South Africans are following the Basson trial closely, and so are international agencies and nonprofit groups working to halt the proliferation of weapons of mass destruction. Many foreign governments are also nervously watching, for the trial threatens to expose not only the frightening permeability of the world of doomsday science and outlawed weaponry but a maze of deeply embarrassing connections between the apartheid regime's chemical- and biological-warfare program and the intelligence services of the United States, Britain, France, Germany, Israel, Switzerland, Croatia, Syria, Iran, Iraq, Libya, Taiwan, China, Pakistan, and an unknown number of other countries. Some multinational chemical and pharmaceuticals companies are also said to be sleeping poorly.

Curiously for this quintessentially New South Africa trial, the scene in the courtroom is pure Old South Africa. Anyone with any standing or authority is white. Virtually everyone, for that matter, is Afrikaans - the judge, the prosecutors, the defense team, the defendant, the court reporter, the minor court officials, even Basson's state-supplied bodyguard. Nearly all the proceedings are conducted in Afrikaans - a language inseparable, in the minds of most South Africans , from the apartheid state.

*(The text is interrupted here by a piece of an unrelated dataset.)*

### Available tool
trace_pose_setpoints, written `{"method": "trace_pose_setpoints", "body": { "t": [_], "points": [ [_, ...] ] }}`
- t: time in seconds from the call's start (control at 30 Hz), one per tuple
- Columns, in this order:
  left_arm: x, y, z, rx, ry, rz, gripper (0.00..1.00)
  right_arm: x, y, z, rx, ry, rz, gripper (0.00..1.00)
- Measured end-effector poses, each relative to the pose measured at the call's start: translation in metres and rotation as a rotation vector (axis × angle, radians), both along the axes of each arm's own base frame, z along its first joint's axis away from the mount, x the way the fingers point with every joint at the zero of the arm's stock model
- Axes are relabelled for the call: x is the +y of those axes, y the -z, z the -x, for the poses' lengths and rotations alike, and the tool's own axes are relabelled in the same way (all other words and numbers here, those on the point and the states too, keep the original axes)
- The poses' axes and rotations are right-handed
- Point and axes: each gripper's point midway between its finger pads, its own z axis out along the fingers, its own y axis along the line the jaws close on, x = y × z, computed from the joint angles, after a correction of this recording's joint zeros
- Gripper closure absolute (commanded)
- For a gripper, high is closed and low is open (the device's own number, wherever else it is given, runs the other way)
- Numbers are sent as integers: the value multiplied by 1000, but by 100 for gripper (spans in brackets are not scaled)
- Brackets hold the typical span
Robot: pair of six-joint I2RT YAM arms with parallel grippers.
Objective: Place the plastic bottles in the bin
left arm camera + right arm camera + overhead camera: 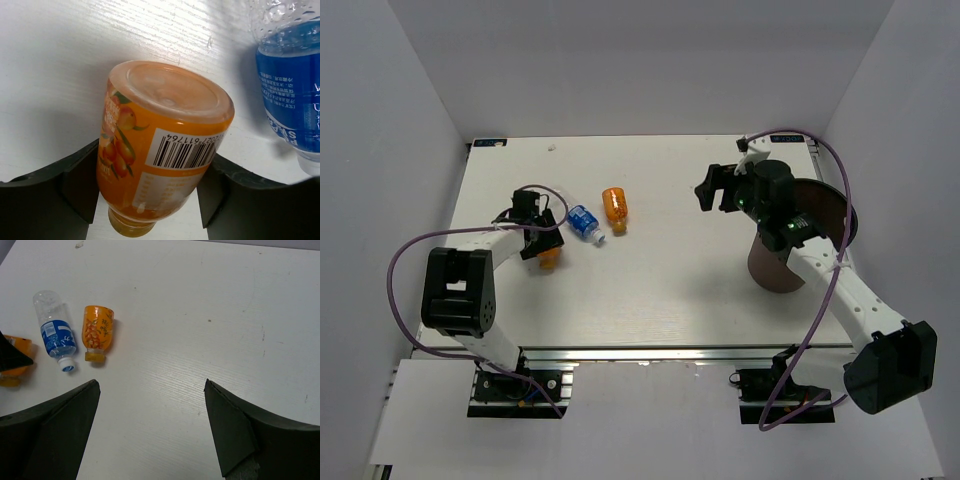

There is no jury, and yet the judge, who will decide the case alone, seems to be nothing if not a peer of Basson's. His name is Willie Hartzenberg, and he, too, was a faithful pillar of the former regime. Red-robed and white-haired, he runs his court with gruff good humor, adjourning, as he always has, at noon on Thursdays in favor of his golf game. Although the "negotiated revolution" that brought democracy to South Africa in 1994 precluded a purge of the apartheid state, Judge Hartzenberg's courtroom seems, at least, to a visitor, starkly out of place today.